The central bank head has also been slammed for being slow to make a priority of climate change in its oversight of banks. Environmental groups have blasted him over the Fed’s particular support for oil and gas companies as it moved to make sure that corporations in all industries were able to borrow cheaply during the pandemic shutdowns.
Since progressives are particularly upset about bank deregulation under Trump, one possible route would be for the White House to replace the Fed’s point person on oversight, Randal Quarles, with a more aggressive regulator, while keeping Powell in his role.
But critiques of Powell’s regulatory record could also provide an opening for fellow Fed board member Lael Brainard, who has dissented nearly two dozen times against such moves.

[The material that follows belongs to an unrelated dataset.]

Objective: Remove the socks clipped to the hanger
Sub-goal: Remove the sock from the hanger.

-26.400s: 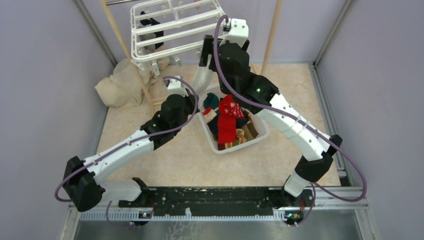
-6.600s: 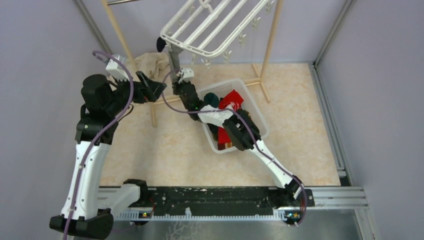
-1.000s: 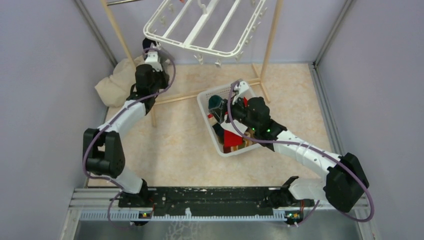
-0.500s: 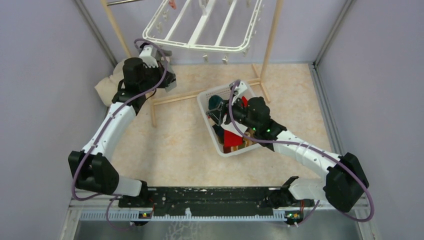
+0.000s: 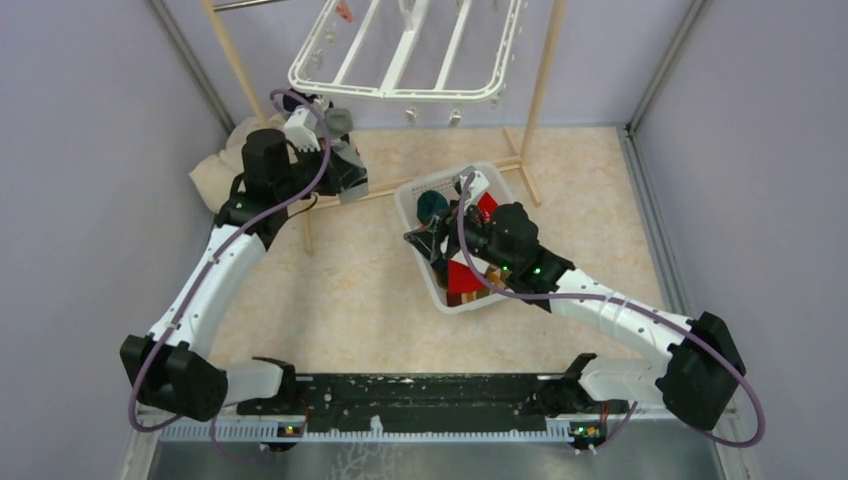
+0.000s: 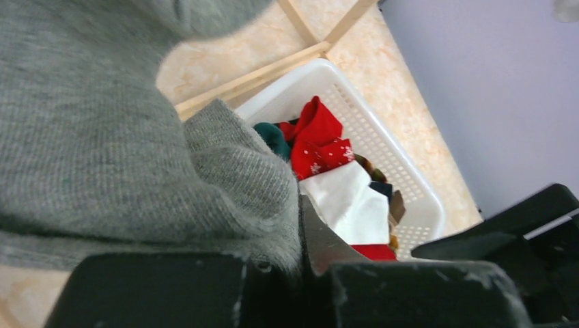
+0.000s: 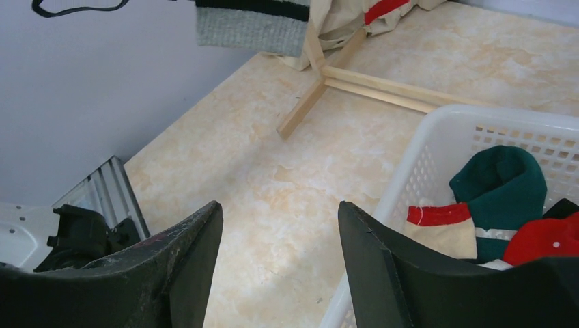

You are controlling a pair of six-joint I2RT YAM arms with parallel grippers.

Brainard is hardly a progressive darling; she served in the Clinton White House and the Obama Treasury Department, where she pursued some trade policies that angered the left.
But even activists who might not openly push for Brainard’s nomination as Fed chair prefer her to Powell, given that she has been in lockstep with him on rate policy and stronger, in their view, on regulatory issues.
“She did better at the Fed than she did at Treasury,” Hauser said.
Other potential selections like Sarah Bloom Raskin, a former Fed governor and onetime deputy Treasury secretary, or Spriggs are more likely to garner enthusiasm from the left. Another name that has been mentioned is Raphael Bostic, a Black economist who heads the Atlanta Fed.
One senior Democrat close to the White House said Powell should not be underestimated.
“I think in January, when they were putting things together, they thought they would replace Powell. I don’t really think they think that now,” the Democrat said. “And I can’t imagine that once they get in the room together that Biden is going to be the first person in history who does not immediately like Jay Powell. Because it’s impossible not to like him. Biden is going to have a very hard time firing him.”
If the economy continues to pick up speed and markets keep rising — with inflation in check — dumping a popular Fed chair, even one nominated by a GOP president, will be especially tough to do.
Powell is a reassuring presence on Wall Street for his continued easy money policies and refusal to even suggest the Fed might start to pull back on efforts to flood the system with cash in the wake of the Covid-19 pandemic.
Even stories suggesting Powell could be on his way out could upset markets. A recent survey of investors by CNBC found that 76 percent believe Biden will re-nominate the Fed chair.
Top officials are noncommittal in public about Powell’s future. At a recent POLITICO virtual event, Jared Bernstein, a member of Biden’s Council of Economic Advisers, would not engage on the question or endorse Powell.
“Neither yes nor no at this point,” he said. He added that it’s “a process we have to go through before we even start talking about it.”
Before the election, however, Bernstein had enthusiastically praised Powell: “I’m hard-pressed to find all the positive adjectives I can think of for Jay Powell’s job,” he said during an interview in September.
When the call is made, it will come from the highest level in the West Wing, the president himself along with chief of staff Ron Klain. Senior economic advisers including Treasury Secretary (and former Fed Chair) Janet Yellen, National Economic Council Director Brian Deese, Council of Economic Advisers Chair Cecilia Rouse and stimulus package czar Gene Sperling are all also likely to weigh in on the decision.
Central to the decision is whether Powell’s role as cheerleader for full employment is better served with him in the job, given his extensive work throughout his tenure to build relationships and credibility on both sides of the aisle.
“There’s always the possibility that you get the person who’s the absolute dream from the progressive standpoint, but then you end up with more of a backlash” than the Fed’s gotten under Powell, said Kathryn Judge, a professor at Columbia Law School. “There’s always the danger that in winning the battle, you lose the war.”